Friday 30 September 2016

Insurance CO-ordination benefits


Coordination of Benefits

Other health insurance coverage information is important in the coordination of benefits (COB) process.

COB occurs when a member is covered by two or more insurance plans.

You can assist in the COB process by asking your Blue Cross patients if they have other coverage and indicating this information in Block 9 on the CMS-1500 claim form.

When COB is involved, claims should be filed with the primary insurance carrier first. When an Explanation of Benefits (EOB) is received from the primary carrier, the claim then should be filed with the secondary carrier, attaching the primary carrier EOB.
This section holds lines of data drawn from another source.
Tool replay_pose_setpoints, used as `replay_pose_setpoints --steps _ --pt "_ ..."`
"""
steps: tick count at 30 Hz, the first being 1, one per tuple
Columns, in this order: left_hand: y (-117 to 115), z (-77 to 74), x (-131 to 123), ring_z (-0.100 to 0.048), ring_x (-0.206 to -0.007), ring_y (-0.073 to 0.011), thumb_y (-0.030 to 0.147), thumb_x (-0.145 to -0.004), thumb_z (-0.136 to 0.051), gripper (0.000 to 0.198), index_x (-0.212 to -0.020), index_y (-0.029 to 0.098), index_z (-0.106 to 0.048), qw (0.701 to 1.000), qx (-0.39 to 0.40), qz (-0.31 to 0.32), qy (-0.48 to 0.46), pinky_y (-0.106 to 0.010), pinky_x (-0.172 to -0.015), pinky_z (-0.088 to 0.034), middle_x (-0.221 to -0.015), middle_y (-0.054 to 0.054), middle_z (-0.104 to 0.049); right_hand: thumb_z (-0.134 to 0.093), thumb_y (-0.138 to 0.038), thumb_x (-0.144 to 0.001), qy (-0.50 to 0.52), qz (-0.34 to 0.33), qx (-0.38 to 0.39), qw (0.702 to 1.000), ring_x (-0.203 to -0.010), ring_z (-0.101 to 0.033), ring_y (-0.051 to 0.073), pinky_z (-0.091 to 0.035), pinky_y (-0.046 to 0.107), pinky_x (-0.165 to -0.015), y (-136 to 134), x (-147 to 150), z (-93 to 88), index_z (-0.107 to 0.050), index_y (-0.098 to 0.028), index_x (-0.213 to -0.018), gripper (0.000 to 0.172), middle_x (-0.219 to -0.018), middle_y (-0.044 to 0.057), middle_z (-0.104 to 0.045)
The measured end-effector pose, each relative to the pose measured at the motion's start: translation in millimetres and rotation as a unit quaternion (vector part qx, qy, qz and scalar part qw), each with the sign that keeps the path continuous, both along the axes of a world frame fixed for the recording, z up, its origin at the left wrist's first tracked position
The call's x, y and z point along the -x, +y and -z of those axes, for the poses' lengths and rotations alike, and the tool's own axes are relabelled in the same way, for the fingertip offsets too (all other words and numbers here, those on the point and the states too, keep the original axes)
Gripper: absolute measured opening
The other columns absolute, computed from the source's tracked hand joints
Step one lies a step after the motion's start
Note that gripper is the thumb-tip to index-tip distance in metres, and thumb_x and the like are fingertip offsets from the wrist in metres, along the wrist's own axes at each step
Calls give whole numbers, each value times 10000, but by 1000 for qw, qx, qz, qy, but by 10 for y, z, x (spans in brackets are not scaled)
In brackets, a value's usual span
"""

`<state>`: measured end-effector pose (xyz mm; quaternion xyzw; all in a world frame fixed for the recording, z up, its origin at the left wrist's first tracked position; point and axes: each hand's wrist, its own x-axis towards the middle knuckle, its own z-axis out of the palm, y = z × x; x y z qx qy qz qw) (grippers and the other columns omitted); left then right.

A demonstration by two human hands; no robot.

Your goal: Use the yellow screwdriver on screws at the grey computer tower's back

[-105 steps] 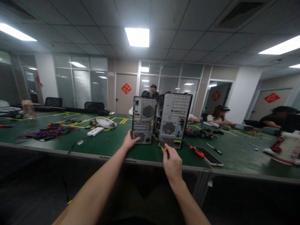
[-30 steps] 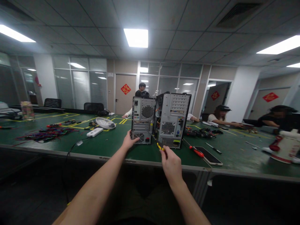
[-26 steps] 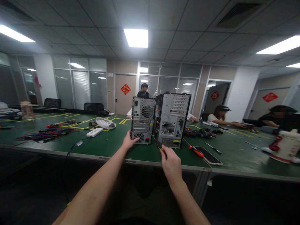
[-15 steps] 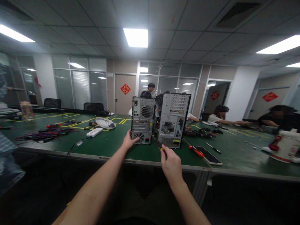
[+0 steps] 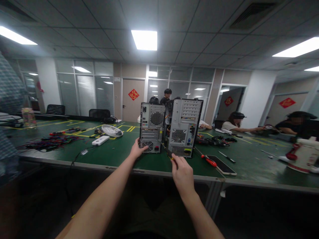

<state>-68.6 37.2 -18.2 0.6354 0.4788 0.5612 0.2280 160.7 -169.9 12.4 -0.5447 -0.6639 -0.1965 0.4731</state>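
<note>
In the middle of the frame, the smaller computer case (image 5: 149, 132) stands upright on the green surface (image 5: 124, 162). The left hand (image 5: 136, 151) holds its lower left corner. The right hand (image 5: 182, 170) has a narrow grip on a screwdriver (image 5: 168, 153), whose long axis slants up-left toward the case's lower right edge; whether the tip touches, I cannot tell.

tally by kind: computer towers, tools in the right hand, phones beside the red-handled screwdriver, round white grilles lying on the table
Computer towers: 2
Tools in the right hand: 1
Phones: 1
Round white grilles: 1
Total: 5
</note>
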Motion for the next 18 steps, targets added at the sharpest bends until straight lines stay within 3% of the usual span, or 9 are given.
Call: replay_pose_setpoints --steps 8,13,18 --pt "15 3 -3 -628 -1256 -287 373 -709 -897 904 -1455 179 -424 1000 12 1 6 -394 -1071 -459 -1402 -185 -616 -553 -286 -1000 33 11 26 999 -741 -740 223 -510 280 -668 21 4 42 -727 -172 -1038 212 -860 79 -775" --pt "40 21 -3 -629 -1254 -286 366 -700 -903 897 -1443 178 -436 1000 4 -3 7 -405 -1079 -454 -1383 -185 -629 -508 -233 -1000 20 -1 9 1000 -868 -748 235 -546 308 -770 30 2 40 -726 -154 -1142 272 -1048 122 -776" --pt "38 18 -3 -614 -1275 -288 377 -711 -893 900 -1453 175 -425 1000 8 -3 9 -404 -1082 -450 -1397 -187 -617 -483 -186 -989 12 -21 4 1000 -922 -738 244 -568 346 -832 11 4 18 -722 -133 -1192 318 -1091 131 -764"
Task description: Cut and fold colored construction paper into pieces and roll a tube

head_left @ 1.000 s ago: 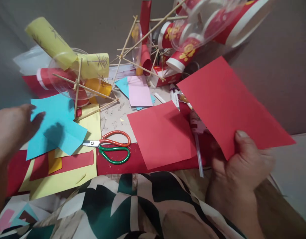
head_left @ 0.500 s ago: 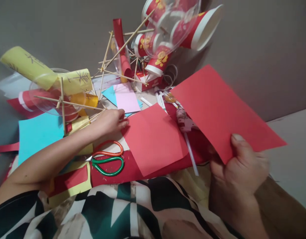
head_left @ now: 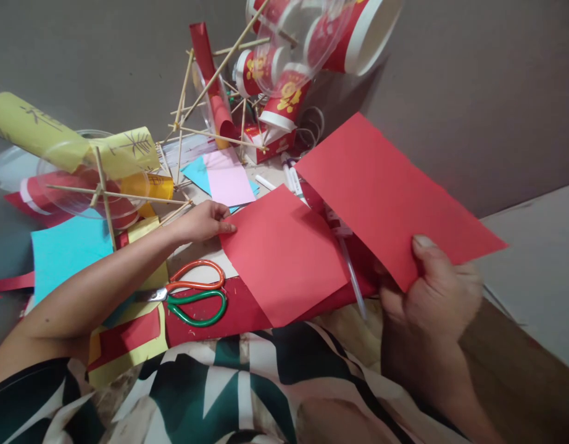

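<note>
My left hand (head_left: 209, 221) is closed on the left corner of a red sheet of paper (head_left: 287, 259), thumb near its edge. That sheet lies at the table's front, its near corner reaching my patterned clothing. My right hand (head_left: 435, 290) grips a second red sheet of paper (head_left: 395, 191) by its lower edge, thumb on top and fingers underneath. This one is raised and tilted at the right, apart from my left hand. Between my left forearm and the first sheet lie scissors (head_left: 196, 293) with one orange and one green handle; their blades are partly hidden.
Paper cups (head_left: 289, 95) on bamboo sticks stand at the back. Left of them is a stick frame with yellow paper rolls (head_left: 131, 151). Pink paper (head_left: 229, 176), blue paper (head_left: 71, 250) and white markers (head_left: 291, 179) lie around. A clear straw (head_left: 353, 277) pokes over the front edge.
The whole view has shifted, so most things sit slightly further left. My right hand and its red sheet have moved a little left. My left hand stays at the lying sheet's corner.
</note>
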`<state>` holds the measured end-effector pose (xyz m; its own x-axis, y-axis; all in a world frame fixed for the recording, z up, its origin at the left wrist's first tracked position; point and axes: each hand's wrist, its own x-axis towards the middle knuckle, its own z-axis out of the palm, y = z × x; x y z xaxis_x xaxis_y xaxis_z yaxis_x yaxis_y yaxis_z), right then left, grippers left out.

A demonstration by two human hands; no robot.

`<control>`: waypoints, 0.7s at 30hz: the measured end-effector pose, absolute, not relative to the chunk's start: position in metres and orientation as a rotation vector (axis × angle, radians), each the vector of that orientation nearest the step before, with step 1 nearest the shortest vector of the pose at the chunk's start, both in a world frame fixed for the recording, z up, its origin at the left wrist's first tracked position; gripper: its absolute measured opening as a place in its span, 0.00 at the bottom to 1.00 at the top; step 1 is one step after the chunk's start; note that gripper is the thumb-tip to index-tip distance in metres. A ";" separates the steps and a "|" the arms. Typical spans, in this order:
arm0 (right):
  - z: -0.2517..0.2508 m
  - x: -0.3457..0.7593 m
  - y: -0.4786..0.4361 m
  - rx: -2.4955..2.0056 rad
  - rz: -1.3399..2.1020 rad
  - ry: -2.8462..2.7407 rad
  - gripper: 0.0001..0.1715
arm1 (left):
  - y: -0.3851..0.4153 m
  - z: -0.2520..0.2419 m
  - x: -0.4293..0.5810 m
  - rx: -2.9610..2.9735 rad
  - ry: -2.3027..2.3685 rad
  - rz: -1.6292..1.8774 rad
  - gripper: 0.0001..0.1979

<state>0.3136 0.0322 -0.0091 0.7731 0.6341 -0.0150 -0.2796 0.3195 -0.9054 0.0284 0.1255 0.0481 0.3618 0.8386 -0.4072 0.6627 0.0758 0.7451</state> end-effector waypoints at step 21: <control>-0.009 0.309 0.036 -1.000 0.515 -0.413 0.11 | 0.035 0.061 -0.022 2.054 1.489 0.269 0.17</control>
<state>0.3089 0.0356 -0.0092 0.8071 0.5831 0.0927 -0.2172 0.4393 -0.8717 -0.0216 0.0346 0.0606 0.3563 0.9189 -0.1690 0.8014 -0.2076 0.5610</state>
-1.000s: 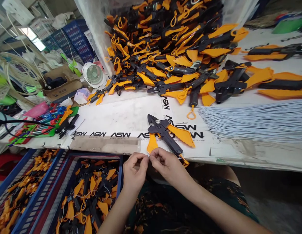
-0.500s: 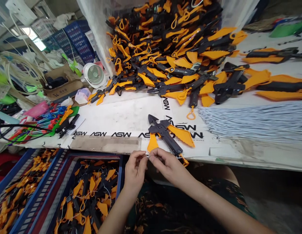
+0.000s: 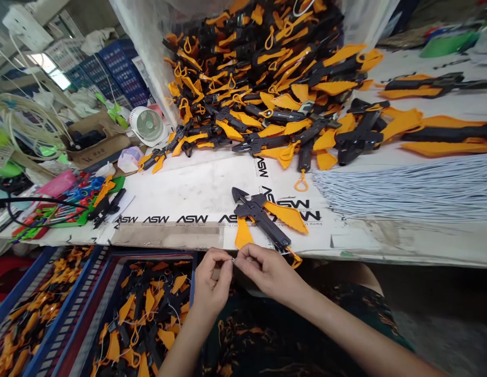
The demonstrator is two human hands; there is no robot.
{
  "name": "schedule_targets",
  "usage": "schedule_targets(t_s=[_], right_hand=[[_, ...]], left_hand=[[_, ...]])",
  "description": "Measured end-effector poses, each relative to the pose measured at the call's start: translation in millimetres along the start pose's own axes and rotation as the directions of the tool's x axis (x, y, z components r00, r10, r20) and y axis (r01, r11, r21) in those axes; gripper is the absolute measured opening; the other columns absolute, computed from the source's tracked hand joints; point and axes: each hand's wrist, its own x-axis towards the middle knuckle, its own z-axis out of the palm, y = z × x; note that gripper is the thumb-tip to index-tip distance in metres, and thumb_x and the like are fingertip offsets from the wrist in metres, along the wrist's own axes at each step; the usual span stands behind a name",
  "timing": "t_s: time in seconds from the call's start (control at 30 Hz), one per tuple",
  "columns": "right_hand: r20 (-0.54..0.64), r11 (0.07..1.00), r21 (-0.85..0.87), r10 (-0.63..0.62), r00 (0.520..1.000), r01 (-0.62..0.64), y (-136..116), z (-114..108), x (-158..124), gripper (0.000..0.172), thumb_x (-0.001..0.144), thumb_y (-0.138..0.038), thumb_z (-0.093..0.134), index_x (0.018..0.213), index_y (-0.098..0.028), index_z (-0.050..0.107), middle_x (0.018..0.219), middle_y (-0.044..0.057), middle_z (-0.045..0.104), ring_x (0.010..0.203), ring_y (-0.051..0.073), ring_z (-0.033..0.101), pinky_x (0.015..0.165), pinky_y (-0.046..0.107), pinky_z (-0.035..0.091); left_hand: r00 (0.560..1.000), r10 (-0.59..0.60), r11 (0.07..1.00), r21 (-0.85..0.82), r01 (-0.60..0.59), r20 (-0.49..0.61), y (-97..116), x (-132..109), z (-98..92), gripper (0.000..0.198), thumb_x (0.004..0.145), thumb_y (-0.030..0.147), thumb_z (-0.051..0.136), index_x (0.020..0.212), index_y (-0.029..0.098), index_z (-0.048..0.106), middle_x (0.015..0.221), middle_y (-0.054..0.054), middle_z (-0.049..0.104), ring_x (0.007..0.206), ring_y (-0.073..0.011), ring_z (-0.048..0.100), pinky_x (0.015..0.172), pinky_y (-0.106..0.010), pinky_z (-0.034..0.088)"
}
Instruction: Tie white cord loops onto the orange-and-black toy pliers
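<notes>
My left hand (image 3: 214, 277) and my right hand (image 3: 265, 269) meet at the table's front edge, fingertips pinched together. Between them shows a tiny pale bit of string (image 3: 233, 259); most of it is hidden by the fingers. Just beyond my hands lies a black and orange plastic toy (image 3: 263, 217), with a pointed black tip, a long black body and orange wings. Its orange pull loop (image 3: 294, 257) hangs over the table edge, right of my right hand's knuckles.
A big heap of similar toys (image 3: 259, 89) fills the table's back. Pale strings (image 3: 388, 186) lie bundled at right. Blue crates (image 3: 193, 277) with orange and black pieces stand below at left. A small fan (image 3: 148, 125), a cardboard box (image 3: 98, 136) and colourful parts (image 3: 74, 196) occupy the left side.
The view has shifted slightly, so the table things appear a little further left. Both hands keep pinching at the same spot, now slightly lower, just off the table edge.
</notes>
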Motion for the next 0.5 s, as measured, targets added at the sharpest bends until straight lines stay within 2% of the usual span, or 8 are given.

If claims are filed with the primary and secondary insurance carrier at the same time and Blue Cross is the secondary carrier, claims will be pending for applicable other coverage information from the member. If the requested information cannot be obtained from the primary carrier’s explanation of benefits or the member has not provided a response to our other coverage questionnaire, the claim will be rejected within 21 days. Once a rejection appears on the Payment Register/Remittance Advice, the patient may be billed for the total charge.

Medicare Primary Coordination of Benefits

Blue Cross coordinates with Medicare like we do with any other carrier that is the primary carrier for OGB members.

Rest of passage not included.